Arif odur ki, gönül bahçesinde gezer, can havuzunda yüzer ve tanıdığına (Allah’ına) kalbiyle dua ederek yalvarır ve diliyle söyler.

Arif odur ki, Hak’tan başkasını düşünmez, Hak olmayanı konuşmaz ve nefsi için Hak’tan başkasını koruyucu bilmez.

Arif, marifetle sevinci, vahdetle ünsü bulur, şiddet ve felaket anlarında sabır ve sebat onun özelliği olur.
(uygunluk ve doğrulukla sevinci bularak sevinçli olursun.

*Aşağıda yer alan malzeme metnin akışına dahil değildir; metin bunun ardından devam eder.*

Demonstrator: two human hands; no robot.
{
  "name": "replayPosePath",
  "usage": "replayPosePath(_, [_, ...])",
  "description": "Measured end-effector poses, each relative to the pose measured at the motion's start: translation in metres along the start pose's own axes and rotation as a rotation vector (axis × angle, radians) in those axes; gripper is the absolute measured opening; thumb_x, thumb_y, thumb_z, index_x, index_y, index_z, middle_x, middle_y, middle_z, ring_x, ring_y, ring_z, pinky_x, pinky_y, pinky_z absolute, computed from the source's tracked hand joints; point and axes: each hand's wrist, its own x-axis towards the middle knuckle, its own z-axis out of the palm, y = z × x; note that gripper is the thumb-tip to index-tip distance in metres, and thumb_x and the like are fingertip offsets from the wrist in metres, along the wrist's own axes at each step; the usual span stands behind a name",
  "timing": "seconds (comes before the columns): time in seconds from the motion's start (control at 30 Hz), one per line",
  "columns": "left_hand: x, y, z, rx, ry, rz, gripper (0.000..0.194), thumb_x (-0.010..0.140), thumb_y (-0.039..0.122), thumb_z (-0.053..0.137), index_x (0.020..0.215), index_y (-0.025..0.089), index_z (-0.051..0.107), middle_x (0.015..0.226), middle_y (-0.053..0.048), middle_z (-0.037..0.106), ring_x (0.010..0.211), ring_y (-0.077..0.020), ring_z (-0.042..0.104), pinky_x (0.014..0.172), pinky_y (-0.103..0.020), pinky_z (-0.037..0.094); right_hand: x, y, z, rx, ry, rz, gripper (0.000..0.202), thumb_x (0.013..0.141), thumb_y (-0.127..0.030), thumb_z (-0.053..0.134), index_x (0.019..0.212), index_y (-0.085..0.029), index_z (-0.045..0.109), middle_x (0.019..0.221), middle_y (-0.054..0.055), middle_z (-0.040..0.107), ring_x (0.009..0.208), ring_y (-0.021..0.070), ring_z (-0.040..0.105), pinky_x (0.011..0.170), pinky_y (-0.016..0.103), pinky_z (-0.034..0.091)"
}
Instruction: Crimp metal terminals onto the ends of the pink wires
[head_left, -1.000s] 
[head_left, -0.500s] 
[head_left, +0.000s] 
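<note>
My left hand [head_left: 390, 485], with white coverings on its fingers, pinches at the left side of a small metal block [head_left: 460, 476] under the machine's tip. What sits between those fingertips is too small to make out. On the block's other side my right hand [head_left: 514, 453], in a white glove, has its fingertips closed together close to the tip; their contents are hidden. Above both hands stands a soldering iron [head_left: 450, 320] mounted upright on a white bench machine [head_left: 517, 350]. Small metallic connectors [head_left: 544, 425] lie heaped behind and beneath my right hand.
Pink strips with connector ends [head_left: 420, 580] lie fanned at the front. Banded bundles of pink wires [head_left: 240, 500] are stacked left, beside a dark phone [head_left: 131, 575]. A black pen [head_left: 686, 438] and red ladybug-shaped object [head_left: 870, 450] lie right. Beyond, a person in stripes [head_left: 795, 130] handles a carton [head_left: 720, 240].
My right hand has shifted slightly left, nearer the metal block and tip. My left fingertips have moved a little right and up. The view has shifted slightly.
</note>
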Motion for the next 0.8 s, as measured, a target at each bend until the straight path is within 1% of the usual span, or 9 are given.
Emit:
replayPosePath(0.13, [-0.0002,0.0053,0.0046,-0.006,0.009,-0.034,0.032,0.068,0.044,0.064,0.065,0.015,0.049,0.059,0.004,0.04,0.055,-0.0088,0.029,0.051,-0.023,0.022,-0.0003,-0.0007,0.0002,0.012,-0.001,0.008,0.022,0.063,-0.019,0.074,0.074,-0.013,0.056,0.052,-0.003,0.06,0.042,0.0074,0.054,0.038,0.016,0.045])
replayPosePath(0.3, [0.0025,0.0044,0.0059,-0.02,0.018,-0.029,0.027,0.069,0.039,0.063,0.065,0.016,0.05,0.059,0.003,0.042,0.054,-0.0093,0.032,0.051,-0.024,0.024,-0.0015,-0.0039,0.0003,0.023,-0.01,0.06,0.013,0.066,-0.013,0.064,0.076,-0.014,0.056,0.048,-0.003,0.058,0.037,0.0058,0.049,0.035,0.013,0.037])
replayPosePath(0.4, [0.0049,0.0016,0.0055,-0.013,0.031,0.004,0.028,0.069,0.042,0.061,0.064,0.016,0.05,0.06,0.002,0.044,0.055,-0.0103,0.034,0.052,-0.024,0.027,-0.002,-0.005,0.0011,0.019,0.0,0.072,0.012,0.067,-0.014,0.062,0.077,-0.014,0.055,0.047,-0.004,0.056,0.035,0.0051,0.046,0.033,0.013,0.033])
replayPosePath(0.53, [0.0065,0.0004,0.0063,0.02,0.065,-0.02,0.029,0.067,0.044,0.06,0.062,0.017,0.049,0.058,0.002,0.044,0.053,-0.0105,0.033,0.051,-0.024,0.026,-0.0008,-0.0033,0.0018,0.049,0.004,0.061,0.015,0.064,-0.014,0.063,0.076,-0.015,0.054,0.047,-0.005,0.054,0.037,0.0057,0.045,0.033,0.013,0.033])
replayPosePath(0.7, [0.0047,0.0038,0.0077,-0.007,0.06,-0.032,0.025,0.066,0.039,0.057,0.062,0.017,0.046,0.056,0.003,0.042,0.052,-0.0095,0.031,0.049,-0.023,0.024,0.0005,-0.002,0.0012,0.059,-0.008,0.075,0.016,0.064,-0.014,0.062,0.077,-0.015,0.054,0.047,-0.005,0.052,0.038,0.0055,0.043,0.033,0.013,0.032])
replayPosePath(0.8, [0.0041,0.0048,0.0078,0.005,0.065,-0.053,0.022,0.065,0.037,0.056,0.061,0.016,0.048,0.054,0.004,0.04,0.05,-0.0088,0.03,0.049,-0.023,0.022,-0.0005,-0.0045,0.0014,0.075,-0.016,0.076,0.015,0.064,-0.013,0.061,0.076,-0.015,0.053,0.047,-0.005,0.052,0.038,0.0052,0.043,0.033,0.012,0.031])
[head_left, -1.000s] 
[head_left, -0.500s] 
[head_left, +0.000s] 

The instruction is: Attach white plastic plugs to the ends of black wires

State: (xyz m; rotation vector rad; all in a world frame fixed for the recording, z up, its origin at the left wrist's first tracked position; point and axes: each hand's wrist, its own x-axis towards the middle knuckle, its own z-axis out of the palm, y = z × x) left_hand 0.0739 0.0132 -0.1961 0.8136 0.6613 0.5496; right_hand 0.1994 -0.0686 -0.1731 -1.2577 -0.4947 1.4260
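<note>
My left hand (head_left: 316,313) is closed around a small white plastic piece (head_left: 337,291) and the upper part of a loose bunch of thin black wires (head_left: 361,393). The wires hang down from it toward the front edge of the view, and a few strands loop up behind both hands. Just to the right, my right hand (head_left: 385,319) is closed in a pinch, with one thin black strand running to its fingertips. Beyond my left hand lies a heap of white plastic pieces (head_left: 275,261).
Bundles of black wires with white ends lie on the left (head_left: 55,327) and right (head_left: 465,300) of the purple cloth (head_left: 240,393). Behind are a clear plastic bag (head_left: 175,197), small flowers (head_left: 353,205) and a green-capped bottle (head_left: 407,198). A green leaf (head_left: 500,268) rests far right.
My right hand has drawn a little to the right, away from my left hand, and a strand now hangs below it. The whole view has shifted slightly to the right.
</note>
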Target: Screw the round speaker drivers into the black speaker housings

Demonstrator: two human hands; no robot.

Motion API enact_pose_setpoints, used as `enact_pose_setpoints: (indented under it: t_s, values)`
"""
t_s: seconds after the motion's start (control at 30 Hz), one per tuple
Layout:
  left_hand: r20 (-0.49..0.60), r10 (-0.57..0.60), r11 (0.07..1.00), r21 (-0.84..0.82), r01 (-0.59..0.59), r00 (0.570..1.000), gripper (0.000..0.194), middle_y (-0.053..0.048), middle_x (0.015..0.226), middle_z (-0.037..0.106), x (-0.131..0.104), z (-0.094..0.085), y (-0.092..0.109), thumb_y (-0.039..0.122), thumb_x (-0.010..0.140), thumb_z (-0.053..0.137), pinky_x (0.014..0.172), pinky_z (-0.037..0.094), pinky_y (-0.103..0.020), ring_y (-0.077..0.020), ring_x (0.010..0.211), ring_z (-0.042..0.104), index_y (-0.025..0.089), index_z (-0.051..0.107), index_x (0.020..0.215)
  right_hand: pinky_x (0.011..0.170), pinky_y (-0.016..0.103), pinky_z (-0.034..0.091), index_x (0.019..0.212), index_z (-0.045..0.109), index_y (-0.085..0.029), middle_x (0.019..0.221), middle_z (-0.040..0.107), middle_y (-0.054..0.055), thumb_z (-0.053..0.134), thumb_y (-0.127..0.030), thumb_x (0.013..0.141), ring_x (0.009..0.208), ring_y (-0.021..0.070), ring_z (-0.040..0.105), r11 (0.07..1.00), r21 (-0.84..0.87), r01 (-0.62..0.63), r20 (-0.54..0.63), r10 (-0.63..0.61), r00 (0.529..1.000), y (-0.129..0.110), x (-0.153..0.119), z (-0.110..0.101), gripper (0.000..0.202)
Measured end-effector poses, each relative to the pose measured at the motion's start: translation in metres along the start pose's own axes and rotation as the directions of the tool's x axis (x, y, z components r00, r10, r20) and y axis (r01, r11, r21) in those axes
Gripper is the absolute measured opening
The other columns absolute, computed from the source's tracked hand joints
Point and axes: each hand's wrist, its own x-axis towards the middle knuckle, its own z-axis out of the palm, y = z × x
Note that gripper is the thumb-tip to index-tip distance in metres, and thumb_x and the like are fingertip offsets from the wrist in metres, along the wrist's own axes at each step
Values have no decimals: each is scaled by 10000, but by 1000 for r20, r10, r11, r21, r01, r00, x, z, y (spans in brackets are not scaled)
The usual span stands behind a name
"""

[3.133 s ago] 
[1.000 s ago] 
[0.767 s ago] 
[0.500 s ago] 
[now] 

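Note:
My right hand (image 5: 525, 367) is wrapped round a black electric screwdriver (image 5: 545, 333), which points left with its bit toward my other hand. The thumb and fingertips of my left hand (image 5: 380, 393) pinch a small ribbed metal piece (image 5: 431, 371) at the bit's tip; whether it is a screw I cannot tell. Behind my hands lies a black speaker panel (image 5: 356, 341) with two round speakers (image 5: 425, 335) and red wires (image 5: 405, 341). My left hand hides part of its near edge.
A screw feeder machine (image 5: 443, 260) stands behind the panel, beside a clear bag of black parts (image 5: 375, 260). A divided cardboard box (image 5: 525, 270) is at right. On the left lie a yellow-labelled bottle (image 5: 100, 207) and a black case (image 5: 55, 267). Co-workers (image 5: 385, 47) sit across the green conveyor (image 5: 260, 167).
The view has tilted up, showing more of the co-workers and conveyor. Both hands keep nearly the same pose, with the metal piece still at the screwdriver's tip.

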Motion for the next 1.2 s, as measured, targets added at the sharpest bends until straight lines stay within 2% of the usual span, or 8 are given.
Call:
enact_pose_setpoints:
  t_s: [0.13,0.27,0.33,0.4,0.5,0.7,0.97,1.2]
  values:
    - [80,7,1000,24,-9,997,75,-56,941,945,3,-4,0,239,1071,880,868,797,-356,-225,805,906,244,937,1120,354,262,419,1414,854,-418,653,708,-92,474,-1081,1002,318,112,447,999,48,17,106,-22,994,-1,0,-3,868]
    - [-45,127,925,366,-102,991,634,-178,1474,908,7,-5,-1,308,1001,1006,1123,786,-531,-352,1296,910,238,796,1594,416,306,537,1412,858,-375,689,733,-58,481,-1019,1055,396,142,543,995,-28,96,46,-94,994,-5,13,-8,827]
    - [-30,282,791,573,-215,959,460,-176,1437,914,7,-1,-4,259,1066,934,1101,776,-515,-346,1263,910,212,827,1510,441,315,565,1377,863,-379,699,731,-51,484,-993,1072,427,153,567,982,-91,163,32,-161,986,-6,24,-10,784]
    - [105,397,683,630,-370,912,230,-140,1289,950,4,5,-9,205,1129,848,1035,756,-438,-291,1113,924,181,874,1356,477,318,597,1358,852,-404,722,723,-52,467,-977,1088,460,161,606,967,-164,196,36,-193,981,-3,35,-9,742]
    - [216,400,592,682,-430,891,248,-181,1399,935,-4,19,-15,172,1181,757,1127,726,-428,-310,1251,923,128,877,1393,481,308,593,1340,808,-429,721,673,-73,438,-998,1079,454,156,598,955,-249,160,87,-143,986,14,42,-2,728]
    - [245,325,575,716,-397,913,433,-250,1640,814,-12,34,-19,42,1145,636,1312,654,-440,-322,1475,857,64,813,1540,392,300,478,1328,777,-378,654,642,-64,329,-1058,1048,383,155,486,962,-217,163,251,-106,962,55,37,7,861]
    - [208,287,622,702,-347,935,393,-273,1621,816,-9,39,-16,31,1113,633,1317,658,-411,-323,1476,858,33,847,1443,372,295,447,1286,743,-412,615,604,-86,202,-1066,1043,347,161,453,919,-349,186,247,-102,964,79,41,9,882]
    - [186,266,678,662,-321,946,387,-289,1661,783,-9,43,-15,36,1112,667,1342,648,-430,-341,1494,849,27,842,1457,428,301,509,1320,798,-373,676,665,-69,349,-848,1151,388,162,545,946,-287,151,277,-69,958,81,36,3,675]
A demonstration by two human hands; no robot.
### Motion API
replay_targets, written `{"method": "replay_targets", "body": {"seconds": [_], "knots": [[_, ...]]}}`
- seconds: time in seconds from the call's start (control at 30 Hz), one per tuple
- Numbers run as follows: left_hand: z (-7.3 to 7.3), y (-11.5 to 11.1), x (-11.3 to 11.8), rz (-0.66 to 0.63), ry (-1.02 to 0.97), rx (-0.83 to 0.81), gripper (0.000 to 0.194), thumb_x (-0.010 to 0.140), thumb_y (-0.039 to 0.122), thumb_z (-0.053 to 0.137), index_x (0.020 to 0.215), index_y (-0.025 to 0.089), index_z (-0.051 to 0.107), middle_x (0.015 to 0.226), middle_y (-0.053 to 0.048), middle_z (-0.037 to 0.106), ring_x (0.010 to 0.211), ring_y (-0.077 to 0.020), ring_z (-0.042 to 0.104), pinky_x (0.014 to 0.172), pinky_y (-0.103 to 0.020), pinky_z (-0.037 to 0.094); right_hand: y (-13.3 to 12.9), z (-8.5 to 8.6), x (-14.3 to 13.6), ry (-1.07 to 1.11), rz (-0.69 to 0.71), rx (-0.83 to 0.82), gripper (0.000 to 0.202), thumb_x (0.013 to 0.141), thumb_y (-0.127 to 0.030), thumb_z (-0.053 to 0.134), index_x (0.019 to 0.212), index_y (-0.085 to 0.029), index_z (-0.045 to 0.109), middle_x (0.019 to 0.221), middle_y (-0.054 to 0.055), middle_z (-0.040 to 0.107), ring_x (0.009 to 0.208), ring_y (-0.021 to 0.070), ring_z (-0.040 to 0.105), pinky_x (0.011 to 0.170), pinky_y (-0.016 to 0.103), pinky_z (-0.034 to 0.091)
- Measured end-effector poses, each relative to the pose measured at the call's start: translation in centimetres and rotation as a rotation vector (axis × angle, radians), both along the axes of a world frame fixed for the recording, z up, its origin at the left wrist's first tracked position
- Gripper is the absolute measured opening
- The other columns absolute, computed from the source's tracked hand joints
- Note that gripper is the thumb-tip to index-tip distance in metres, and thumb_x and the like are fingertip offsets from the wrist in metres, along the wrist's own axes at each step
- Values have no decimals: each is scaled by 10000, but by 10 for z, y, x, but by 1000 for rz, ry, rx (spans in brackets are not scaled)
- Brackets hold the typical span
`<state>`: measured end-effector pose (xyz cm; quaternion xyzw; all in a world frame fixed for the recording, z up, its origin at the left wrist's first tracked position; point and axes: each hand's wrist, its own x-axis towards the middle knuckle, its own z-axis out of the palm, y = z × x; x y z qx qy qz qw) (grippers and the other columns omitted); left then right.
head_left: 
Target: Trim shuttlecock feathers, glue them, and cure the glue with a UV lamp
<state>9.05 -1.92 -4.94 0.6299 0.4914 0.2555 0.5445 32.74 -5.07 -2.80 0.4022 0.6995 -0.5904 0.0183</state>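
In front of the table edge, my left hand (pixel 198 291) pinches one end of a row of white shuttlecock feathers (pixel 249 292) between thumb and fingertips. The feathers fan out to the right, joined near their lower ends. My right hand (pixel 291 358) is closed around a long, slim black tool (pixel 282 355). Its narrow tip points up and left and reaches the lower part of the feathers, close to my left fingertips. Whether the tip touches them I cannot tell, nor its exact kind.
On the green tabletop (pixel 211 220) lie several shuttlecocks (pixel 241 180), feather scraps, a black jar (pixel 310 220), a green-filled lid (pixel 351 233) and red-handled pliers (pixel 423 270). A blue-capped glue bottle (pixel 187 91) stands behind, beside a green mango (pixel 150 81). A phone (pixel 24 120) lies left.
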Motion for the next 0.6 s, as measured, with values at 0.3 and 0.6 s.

Birliği bulup birlikte düşüp kalkarak Allah’ı gönlünde görür.
Zor zamanlarda isyan ve şikâyet etmez)

Arifler konuşunca Allah’ı söylerler, işlerini ve ibadetlerini onun için yaparlar.
Dileklerini ondan dilerler, arzuladıklarını ondan isterler.

Özü ve sözü doğru manevi yolda öndedirler.

Arifin dalkavukluğu, Allahtan uzak olanın samimiyetinden Allah’ın yanında daha çok beğenilir ve sevimlidir.

Arif Allah’a saygı göstermede dikkatli, ona hürmet etmede titizdir.
Farzlarını kılmak ve yasaklarından sakınmakla da ona olan derin saygısını gösterir.

Arif odur ki, Allah’ın sırlarını, usta olmayana, anlamayana açıklamaz.
Sevinç ve acısını kimseye söylemez.

Arifin alameti şudur:
Allah ile olduğu zaman öğünür, nefsi ile kalınca kendini aşağı görür.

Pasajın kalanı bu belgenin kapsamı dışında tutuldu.